WHAT IS BEING ASKED: When the line containing "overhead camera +" is found in the data below, copy it and each line after it through the line containing "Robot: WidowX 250", exactly and with no others.

RECORD EXCERPTS:
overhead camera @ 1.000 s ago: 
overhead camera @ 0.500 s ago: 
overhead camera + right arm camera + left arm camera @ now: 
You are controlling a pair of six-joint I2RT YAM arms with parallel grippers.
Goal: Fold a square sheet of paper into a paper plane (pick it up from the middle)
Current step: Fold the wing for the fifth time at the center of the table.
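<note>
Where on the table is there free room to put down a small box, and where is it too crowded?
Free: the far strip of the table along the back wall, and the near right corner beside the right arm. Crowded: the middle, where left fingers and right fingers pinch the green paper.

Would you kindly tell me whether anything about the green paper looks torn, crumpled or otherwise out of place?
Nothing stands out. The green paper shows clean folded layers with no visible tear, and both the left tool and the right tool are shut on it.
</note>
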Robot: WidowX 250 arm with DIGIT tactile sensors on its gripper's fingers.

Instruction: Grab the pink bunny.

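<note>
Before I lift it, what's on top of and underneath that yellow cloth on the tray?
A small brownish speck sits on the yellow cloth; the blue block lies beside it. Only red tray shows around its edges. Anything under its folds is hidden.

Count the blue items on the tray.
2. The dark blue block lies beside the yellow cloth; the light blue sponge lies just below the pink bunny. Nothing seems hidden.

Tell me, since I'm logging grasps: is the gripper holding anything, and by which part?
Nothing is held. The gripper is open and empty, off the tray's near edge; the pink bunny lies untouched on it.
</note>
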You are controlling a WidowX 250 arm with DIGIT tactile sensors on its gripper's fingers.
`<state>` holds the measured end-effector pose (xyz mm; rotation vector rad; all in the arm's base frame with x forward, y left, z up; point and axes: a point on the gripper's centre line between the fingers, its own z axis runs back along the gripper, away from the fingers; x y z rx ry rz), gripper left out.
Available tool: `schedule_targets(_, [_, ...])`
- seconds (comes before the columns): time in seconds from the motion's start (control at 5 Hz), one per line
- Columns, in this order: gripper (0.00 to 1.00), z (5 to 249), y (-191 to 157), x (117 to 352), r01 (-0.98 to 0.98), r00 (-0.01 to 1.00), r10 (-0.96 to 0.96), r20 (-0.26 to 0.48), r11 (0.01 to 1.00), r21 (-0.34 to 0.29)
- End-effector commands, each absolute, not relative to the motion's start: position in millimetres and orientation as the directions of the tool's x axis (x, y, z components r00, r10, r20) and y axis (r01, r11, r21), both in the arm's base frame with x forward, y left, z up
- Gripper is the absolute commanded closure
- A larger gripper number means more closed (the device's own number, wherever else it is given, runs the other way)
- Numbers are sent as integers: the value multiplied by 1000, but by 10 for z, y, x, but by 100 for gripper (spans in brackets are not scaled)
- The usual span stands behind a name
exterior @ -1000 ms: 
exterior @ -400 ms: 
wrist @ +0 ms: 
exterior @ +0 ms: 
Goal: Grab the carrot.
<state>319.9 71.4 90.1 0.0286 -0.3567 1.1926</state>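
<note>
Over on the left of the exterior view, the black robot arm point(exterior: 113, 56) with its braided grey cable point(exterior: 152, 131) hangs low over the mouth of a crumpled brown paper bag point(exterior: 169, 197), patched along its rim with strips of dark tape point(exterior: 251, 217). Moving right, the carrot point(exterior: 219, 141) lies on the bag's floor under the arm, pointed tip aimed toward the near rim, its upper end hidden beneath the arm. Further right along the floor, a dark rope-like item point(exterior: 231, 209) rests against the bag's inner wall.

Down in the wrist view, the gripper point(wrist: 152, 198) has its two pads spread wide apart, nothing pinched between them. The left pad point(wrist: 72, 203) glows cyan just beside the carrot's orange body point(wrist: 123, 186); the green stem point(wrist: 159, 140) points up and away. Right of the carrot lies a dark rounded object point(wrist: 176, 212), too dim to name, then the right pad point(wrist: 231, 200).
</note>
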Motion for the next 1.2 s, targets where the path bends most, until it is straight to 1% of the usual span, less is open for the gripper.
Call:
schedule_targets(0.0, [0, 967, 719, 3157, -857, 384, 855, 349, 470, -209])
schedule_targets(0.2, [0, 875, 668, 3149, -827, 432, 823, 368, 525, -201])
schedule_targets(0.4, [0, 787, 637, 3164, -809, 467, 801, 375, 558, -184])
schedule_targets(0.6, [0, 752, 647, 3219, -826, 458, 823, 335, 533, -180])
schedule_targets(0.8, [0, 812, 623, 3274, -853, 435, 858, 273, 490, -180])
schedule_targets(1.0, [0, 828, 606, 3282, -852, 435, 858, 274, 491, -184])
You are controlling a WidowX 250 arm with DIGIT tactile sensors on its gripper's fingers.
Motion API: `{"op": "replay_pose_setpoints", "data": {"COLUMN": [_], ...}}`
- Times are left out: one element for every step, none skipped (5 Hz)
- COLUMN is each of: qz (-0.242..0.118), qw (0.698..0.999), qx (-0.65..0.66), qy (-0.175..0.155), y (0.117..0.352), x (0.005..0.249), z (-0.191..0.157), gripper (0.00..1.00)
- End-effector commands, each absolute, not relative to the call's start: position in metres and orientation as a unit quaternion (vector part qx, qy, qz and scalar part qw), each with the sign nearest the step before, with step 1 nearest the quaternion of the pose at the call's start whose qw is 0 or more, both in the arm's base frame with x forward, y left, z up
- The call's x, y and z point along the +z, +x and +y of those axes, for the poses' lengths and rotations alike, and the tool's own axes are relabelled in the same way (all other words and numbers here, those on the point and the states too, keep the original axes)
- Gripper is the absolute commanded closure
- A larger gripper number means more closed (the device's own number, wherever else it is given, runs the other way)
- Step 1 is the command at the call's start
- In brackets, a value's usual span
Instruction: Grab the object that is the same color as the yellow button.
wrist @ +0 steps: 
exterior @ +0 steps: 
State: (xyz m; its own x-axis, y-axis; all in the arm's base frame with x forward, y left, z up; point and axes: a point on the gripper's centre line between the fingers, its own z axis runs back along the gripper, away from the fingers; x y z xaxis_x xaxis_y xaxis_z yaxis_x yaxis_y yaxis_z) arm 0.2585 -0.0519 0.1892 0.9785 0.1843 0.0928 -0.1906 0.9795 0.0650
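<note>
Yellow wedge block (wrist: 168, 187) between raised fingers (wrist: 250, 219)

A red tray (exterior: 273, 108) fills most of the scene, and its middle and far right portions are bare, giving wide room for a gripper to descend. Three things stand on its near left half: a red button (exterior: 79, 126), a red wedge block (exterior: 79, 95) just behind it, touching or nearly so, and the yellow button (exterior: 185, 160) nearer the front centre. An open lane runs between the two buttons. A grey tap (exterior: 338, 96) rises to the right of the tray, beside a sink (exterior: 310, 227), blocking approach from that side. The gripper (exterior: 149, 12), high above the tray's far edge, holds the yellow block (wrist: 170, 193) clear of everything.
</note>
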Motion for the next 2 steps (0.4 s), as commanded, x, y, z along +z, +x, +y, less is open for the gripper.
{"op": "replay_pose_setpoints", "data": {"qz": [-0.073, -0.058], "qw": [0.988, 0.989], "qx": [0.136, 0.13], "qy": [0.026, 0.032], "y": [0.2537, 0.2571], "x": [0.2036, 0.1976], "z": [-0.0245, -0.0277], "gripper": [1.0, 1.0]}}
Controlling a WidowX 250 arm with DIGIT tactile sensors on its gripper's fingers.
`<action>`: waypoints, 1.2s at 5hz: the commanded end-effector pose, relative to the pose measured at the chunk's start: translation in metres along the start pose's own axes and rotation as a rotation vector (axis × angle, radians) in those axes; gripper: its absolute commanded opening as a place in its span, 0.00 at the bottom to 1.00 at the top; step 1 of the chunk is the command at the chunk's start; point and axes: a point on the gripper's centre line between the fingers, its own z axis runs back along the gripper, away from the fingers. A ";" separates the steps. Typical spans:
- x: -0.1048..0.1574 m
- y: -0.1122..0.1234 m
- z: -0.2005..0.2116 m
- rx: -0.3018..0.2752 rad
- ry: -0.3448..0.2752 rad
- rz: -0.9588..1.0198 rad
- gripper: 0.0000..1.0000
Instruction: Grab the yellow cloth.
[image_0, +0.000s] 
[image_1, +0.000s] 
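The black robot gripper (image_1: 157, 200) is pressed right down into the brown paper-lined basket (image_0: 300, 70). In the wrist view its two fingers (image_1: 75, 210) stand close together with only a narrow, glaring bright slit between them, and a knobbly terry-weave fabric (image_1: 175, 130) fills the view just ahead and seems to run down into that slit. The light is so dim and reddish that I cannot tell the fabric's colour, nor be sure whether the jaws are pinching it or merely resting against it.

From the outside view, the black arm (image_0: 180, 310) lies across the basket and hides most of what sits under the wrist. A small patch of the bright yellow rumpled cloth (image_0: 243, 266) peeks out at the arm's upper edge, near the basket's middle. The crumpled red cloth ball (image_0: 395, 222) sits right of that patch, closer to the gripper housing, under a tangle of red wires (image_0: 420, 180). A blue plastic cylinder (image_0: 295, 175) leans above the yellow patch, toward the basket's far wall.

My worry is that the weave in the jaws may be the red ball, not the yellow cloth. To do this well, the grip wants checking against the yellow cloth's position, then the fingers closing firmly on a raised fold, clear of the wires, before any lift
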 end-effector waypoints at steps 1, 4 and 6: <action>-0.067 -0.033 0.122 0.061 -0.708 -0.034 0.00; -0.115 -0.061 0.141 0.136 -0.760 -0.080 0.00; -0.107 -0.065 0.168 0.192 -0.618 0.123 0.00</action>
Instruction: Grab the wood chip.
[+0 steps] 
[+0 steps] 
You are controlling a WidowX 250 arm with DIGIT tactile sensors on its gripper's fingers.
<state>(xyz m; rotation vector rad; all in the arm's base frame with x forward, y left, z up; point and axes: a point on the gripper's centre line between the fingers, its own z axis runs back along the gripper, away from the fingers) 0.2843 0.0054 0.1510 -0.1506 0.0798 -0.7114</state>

RESPONSE:
overhead camera + right arm camera + left arm camera @ now: 
You are controlling a pair of six-joint I2RT YAM arms with parallel grippers.
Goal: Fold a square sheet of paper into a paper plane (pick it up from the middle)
Current step: Fold the wing for the fifth time at the center of the table.
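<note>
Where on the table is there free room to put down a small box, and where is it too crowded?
Free: the far strip of the table along the back wall, and the near right corner beside the right arm. Crowded: the middle, where left fingers and right fingers pinch the green paper.

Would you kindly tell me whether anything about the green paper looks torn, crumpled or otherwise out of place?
Nothing stands out. The green paper shows clean folded layers with no visible tear, and both the left tool and the right tool are shut on it.
</note>
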Robot: WidowX 250 arm with DIGIT tactile sensors on its gripper's fingers.

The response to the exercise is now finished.